3 Replies Latest reply: Mar 7, 2011 12:28 PM by Barry
ilovevt Level 1 Level 1 (0 points)
See above. There must be a way!

iMac, Mac OS X (10.6.4)
  • 1. Re: How do I create a database using iWork 09?
    Level 8 Level 8 (41,760 points)
    Store your datas in a Numbers table and build auxiliary tables extracting datas given different criterias.

    Read my signature to know my own advice

    Yvan KOENIG (VALLAURIS, France) lundi 7 mars 2011 21:15:21
  • 2. Re: How do I create a database using iWork 09?
    Jerrold Green1 Level 7 Level 7 (28,995 points)
    Depends on your definition of a Database.

    In its simplest form, you have a table with one Header Row. In each Header cell you place the name of the field that you are going to fill-in for each of the records in your database.

    Then you proceed to use one of the rows below to describe each item in your database.

    You will create other tables to extract specific records or summaries from the main table.
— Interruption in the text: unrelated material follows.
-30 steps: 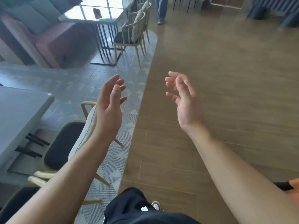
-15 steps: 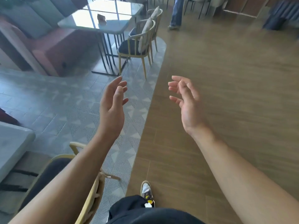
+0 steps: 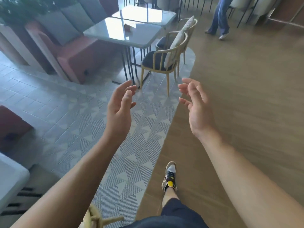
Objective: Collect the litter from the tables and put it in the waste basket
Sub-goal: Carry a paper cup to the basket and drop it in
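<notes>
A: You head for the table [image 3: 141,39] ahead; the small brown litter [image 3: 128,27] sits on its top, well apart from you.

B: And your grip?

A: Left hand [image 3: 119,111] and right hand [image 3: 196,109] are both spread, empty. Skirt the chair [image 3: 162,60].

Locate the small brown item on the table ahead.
Head view, upper centre: the small brown item sits on the grey table, left of the cushioned chairs.

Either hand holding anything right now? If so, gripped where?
Nothing held. Left hand and right hand are both open and empty, raised above the floor.
</notes>
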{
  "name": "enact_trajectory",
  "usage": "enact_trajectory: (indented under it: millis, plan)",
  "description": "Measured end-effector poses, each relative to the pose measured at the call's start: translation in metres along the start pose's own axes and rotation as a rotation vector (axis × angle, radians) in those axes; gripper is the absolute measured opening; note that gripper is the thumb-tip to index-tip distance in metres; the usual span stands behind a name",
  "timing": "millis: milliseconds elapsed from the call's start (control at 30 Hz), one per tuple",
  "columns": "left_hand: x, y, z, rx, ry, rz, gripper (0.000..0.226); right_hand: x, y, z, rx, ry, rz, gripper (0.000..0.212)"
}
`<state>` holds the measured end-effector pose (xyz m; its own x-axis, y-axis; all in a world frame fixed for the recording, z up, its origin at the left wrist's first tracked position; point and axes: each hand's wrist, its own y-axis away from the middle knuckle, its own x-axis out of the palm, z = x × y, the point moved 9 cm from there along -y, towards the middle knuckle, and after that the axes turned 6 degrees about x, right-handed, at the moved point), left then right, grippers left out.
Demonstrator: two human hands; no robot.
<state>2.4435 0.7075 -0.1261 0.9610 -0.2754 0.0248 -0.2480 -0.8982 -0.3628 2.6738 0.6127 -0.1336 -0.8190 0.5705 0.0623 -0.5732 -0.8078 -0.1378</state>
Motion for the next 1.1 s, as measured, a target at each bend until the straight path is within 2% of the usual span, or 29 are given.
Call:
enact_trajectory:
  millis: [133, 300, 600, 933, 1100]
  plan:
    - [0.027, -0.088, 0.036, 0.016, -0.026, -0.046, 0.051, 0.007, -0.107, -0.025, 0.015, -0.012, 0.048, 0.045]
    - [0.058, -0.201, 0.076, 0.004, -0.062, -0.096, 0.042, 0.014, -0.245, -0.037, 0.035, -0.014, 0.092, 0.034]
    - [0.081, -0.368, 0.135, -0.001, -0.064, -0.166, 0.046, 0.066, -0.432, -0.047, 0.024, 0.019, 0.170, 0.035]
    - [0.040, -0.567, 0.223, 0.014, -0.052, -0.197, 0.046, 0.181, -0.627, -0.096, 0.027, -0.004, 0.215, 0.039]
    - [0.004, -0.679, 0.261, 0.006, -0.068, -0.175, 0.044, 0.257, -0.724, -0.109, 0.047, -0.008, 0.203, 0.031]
    You can do mail merge from this data to Pages to create custom reports. It's pretty flexible, but has nowhere near the power of a commercial RdB.

    Jerry
  • 3. Re: How do I create a database using iWork 09?
    Barry Level 7 Level 7 (29,180 points)
    A "database" is simply one or more tables of "data", so creating the database is really the simple part (although it does require planning to fit the capabilities of part 2).

    What you're asking is part 2, 'how do I create a "database front end" or 'how do I manage a database" using Numbers.

    For that, the answer is "it depends." It depends mostly on what you need the database to do. If you can express those needs in specific terms, there are people in the forum who can help you find how to make Numbers perform the function, or who can tell you it can't be done (and then, occasionally, be proven wrong ).

    Numbers has several tools for managing a list, but if your DB goes beyond being a single-table list, Numbers is often not up to the job.

    Bento 3 (from Filemaker) adds some DB management capabilities, and works with data stored in Numbers documents or in Address Book.

    After that, there's a huge step up in complexity (and cost) to FileMaker Pro, which, as the name implies, is a 'professional' application capable of creating management systems for huge and complex databases.

    Along the way, there are the database modules in the open source productivity applications OpenOffice.org, NeoOffice and LibreOffice (all variants of OpenOffice,org, all free to download and use—although donations are requested). For the first, the name is also the website; for the others, add .org to the application name.

    Two cautions on these: The (database) learning curve is pretty steep, and the documentation was pretty spotty the last time I looked.